Let P(k) be a statement that \(\frac{1}{1\cdot2}+\frac{1}{2\cdot3}+...+\frac{1}{k\cdot(k+1)}=\)
for: The basis step to prove \(P(k)\) is that at \(k = 1, ?\) is true.
for:Show that \(P(1)\) is true by completing the basis step proof.
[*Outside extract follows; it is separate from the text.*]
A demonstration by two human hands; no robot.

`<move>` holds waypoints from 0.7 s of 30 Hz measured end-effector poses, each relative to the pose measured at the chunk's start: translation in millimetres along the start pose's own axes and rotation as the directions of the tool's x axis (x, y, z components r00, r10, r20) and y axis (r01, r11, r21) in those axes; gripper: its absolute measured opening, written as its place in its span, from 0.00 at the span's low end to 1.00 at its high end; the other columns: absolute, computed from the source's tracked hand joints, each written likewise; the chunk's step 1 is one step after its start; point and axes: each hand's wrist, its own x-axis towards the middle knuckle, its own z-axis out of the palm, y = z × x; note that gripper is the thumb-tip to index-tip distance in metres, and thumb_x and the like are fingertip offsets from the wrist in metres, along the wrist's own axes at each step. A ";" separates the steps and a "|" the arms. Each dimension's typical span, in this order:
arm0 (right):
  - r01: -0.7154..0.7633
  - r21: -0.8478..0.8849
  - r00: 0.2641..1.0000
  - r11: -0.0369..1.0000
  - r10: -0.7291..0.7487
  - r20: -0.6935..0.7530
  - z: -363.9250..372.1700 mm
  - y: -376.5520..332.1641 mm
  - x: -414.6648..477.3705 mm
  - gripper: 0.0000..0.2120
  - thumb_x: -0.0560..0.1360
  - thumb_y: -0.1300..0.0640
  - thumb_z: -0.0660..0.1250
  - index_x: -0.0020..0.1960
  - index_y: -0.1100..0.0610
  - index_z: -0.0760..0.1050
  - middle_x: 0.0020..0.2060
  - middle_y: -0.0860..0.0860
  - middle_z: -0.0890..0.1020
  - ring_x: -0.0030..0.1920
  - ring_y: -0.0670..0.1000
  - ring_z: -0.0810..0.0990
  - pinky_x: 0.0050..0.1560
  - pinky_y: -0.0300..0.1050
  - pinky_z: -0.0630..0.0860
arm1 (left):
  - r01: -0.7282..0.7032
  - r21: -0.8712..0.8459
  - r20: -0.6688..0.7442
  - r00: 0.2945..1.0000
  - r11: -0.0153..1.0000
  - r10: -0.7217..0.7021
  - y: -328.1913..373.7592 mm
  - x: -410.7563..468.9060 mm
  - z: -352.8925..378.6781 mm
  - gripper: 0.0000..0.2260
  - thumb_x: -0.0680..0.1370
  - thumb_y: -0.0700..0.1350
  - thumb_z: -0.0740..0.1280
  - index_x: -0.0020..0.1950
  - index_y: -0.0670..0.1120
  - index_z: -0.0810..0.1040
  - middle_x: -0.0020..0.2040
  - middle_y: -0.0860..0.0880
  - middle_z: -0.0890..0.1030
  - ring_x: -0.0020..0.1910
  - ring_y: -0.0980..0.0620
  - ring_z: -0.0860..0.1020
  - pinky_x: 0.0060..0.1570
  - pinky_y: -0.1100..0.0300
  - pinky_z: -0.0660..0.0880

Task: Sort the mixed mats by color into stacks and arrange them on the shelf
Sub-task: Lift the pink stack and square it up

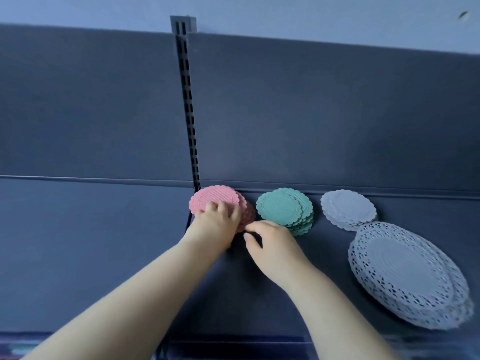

Left side of \(P(k)\) and Right side of \(P(k)\)
for: Identify the inductive hypothesis used to prove \(P(k)\).
for: Identify the inductive step used to prove \(P(k+1).\)

Answers (1)

2021-05-19

Let the property \(P(k)\) be \(\frac{1}{1\cdot2}+\frac{1}{2\cdot3}+\frac{1}{3\cdot4}+...+\frac{1}{k(k+1)}=\frac{k}{k+1}\)
Show that \(P(k)\) is true for all integers \(k\geq1\) using mathematical induction
Basis Step: \(P(k)\) is true:
That is to show that \(\frac{1}{1\cdot2}=\frac{1}{1+1}\)
The left hand side of the equation is \(\frac{1}{1\cdot2}=\frac{1}{2}\) and right-hand side is
\(\frac{1}{1+1}=\frac{1}{2}\)
It follows that \(\frac{1}{2}=\frac{1}{2}\)
Hence \(P(1)\) is true.
Show that for all integers \(n\geq1\), \(P(k)\) is true then \(P(k+1)\) is also true:
Suppose P(k) is true.
Then the inductive hypothesis is
\(\frac{1}{1\cdot2}+\frac{1}{2\cdot3}+\frac{1}{3\cdot4}+...+\frac{1}{k(k+1)}\)
Now show that \(P(k+1)\) is true.
That is to show that
\(\frac{1}{1\cdot2}+\frac{1}{2\cdot3}+\frac{1}{3\cdot4}+...+\frac{1}{k(k+1)}+\frac{1}{(k+1)(k+2)}=\frac{k+1}{(k+1)+1}\)
Or, equivalently that
\(\frac{1}{1\cdot2}+\frac{1}{2\cdot3}+\frac{1}{3\cdot4}+...+\frac{1}{(k+1)(k+2)}=\frac{k+1}{k+2}\)
The left-hand side of \(P(k+1)\) is
\(\frac{1}{1\cdot2}+\frac{1}{2\cdot3}+\frac{1}{3\cdot4}+...+\frac{1}{k(k+1)}+\frac{1}{(k+1)(k+2)}\)
\(=\frac{k}{k+1}+\frac{1}{(k+1)(k+2)}\)
\(=\frac{1}{k+1}(k+\frac{1}{k+2})\)
\(=\frac{1}{k+1}(\frac{k^2+2k+1}{k+2})\)
\(=\frac{1}{k+1}(\frac{(k+1)^2}{k+2})\)
\(=\frac{1}{k+1}\frac{(k+1)^2}{k+2}\)
\(=\frac{k+1}{k+2}\)
which is right hand side of \(P(k+1)\)
Hence from the principle of mathematical induction,
\(\frac{1}{1\cdot2}+\frac{1}{2\cdot3}+\frac{1}{3\cdot4}+...+\frac{1}{n(n+1)}=\frac{n}{n+1}\) is true, for all integers \(n\geq1\)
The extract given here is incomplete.